# ... e i figli crescono ...



## oro.blu (18 Gennaio 2016)

Sono sconcertata! ...Mio figlio stasera porta a cena (pizza) la "morsetta" per festeggiare il mese    .
Fa 17 anni fra un mese e mezzo....
Ieri sera quando a tavola ce l'ha detto suo padre è scoppiato a ridere... Io mi sono trattenuta...ma un mezzo sorrisetto mi scappava... UN MESE  Mi festeggiano il mese....oioioioioioioi.......

Mentre sua sorella che ne fa 21 mi dice che "momentaneamente" non le interessa avere "interessi", secondo me mi sa che più furba ...

.....MA UN MESE !!!!:unhappy:


----------



## Fiammetta (18 Gennaio 2016)

oro.blu ha detto:


> Sono sconcertata! ...Mio figlio stasera porta a cena (pizza) la "morsetta" per festeggiare il mese    .
> Fa 17 anni fra un mese e mezzo....
> Ieri sera quando a tavola ce l'ha detto suo padre è scoppiato a ridere... Io mi sono trattenuta...ma un mezzo sorrisetto mi scappava... UN MESE  Mi festeggiano il mese....oioioioioioioi.......
> 
> ...


Se festeggia il "mesanniversario" deve avere una cotta, pavana, scuffia ect ect esagerata !!!!


----------



## Spot (18 Gennaio 2016)

Fiammetta ha detto:


> Se festeggia il "mesanniversario" deve avere una cotta, pavana, scuffia ect ect esagerata !!!!


Ma no, va di moda da un bel po'


----------



## oro.blu (18 Gennaio 2016)

SpotlessMind ha detto:


> Ma no, va di moda da un bel po'



 se va di moda 
ciumbia son proprio giurassica


----------



## oro.blu (18 Gennaio 2016)

Fiammetta ha detto:


> Se festeggia il "mesanniversario" deve avere una cotta, pavana, scuffia ect ect esagerata !!!!

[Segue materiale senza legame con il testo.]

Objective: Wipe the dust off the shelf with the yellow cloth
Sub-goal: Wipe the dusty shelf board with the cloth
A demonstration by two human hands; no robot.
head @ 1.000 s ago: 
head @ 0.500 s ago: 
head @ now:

ero più per la tua versione :rotfl::rotfl:


----------



## Nobody (18 Gennaio 2016)

oro.blu ha detto:


> Sono sconcertata! ...Mio figlio stasera porta a cena (pizza) la "morsetta" per festeggiare il mese    .
> Fa 17 anni fra un mese e mezzo....
> Ieri sera quando a tavola ce l'ha detto suo padre è scoppiato a ridere... Io mi sono trattenuta...ma un mezzo sorrisetto mi scappava... UN MESE  Mi festeggiano il mese....oioioioioioioi.......
> 
> ...


sarebbe strano il contrario  mi ricordo mia figlia alle elementari, le bambine ai maschietti se li rigiravano come volevano :rotfl:


----------



## Nocciola (18 Gennaio 2016)

Io ho festeggiato tutti i mesi del primo
Anno e avevo l'età di tuo figlio. Poi ogni anno fino ad ora.
Quest'anno sono 30 anni insieme tra matrimonio e fidanzamento


----------



## oro.blu (19 Gennaio 2016)

farfalla ha detto:


> Io ho festeggiato tutti i mesi del primo
> Anno e avevo l'età di tuo figlio. Poi ogni anno fino ad ora.
> Quest'anno sono 30 anni insieme tra matrimonio e fidanzamento


Anche noi abbiamo sempre festeggiato, ma solo l'anno...per dire il vero IO mi sono sempre ricordata...21 febbraio 87 quest'anno fanno 29...
Mi viene la tristezza...  
Gli voglio infondo bene ma sento di non amarlo più...


----------



## Anonimo1523 (19 Gennaio 2016)

oro.blu ha detto:


> Sono sconcertata! ...Mio figlio stasera porta a cena (pizza) la "morsetta" per festeggiare il mese    .
> Fa 17 anni fra un mese e mezzo....
> Ieri sera quando a tavola ce l'ha detto suo padre è scoppiato a ridere... Io mi sono trattenuta...ma un mezzo sorrisetto mi scappava... UN MESE  Mi festeggiano il mese....oioioioioioioi.......
> 
> ...


Anche i miei hanno festeggiato il mese ... poi il secondo tra loro ... il terzo di nuovo con noi come il sesto ... il grande l'anno .. ecc ... di cosa ti preoccupi? Sono ragazzi, è normale.


----------



## oro.blu (20 Gennaio 2016)

Anonimo1523 ha detto:


> Anche i miei hanno festeggiato il mese ... poi il secondo tra loro ... il terzo di nuovo con noi come il sesto ... il grande l'anno .. ecc ... di cosa ti preoccupi? Sono ragazzi, è normale.



mica son preoccupata...


----------



## georgemary (20 Gennaio 2016)

oro.blu ha detto:


> Sono sconcertata! ...Mio figlio stasera porta a cena (pizza) la "morsetta" per festeggiare il mese    .
> Fa 17 anni fra un mese e mezzo....
> Ieri sera quando a tavola ce l'ha detto suo padre è scoppiato a ridere... Io mi sono trattenuta...ma un mezzo sorrisetto mi scappava... UN MESE  Mi festeggiano il mese....oioioioioioioi.......
> 
> ...


ma da sempre si festeggiano i mesi! Almeno io non ci tenevo tanto, ma ho visto sempre comunque ricordare il mese


----------